May 17, 2013
On Thu, 16 May 2013 23:23:20 +0100, Marco Leise <Marco.Leise@gmx.de> wrote:

> Am Thu, 16 May 2013 22:39:16 +0200
> schrieb luka8088 <luka8088@owave.net>:
>
>> On 16.5.2013. 22:29, Andrej Mitrovic wrote:
>> > On Thursday, 16 May 2013 at 20:24:31 UTC, luka8088 wrote:
>> >> Hello everyone.
>> >>
>> >> Today I ran into a interesting issue. I wrote
>> >>
>> >> auto offset = text1.length - text2.length;
>> >
>> > Yeah, I don't like these bugs either.
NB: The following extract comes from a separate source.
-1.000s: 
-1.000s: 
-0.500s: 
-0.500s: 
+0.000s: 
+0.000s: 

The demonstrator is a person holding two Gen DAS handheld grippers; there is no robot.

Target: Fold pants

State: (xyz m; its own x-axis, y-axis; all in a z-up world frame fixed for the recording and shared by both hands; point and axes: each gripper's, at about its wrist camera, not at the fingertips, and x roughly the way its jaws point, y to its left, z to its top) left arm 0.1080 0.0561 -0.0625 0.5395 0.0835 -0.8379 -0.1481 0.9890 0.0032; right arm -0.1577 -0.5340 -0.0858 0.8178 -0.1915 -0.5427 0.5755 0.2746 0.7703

In the meantime you can swap  
>> auto
>> > with 'sizediff_t' or 'ptrdiff_t', and then you can check if it's
>> > non-negative.
>>
>> Yes, thanks for the advice, I did something similar. =)
>
> Now that doesn't work if you deal with some text2 that is over
> 2 GiB longer than text1.

This is not a problem I worry about in the general case.  I can honestly say I have never had to write any code which had to handle strings that long.. in fact the longest string length would probably have fit in ushort TBH.

This is why, for better or worse, I cast all C strlen() calls from size_t to int as a matter of course.  Sure, length cannot be negative, but for all practical purposes it will not be larger than signed int either.  I have been doing this for ages now and have had exactly 0 bugs as a result, vs the few I have had using unsigned types and subtraction.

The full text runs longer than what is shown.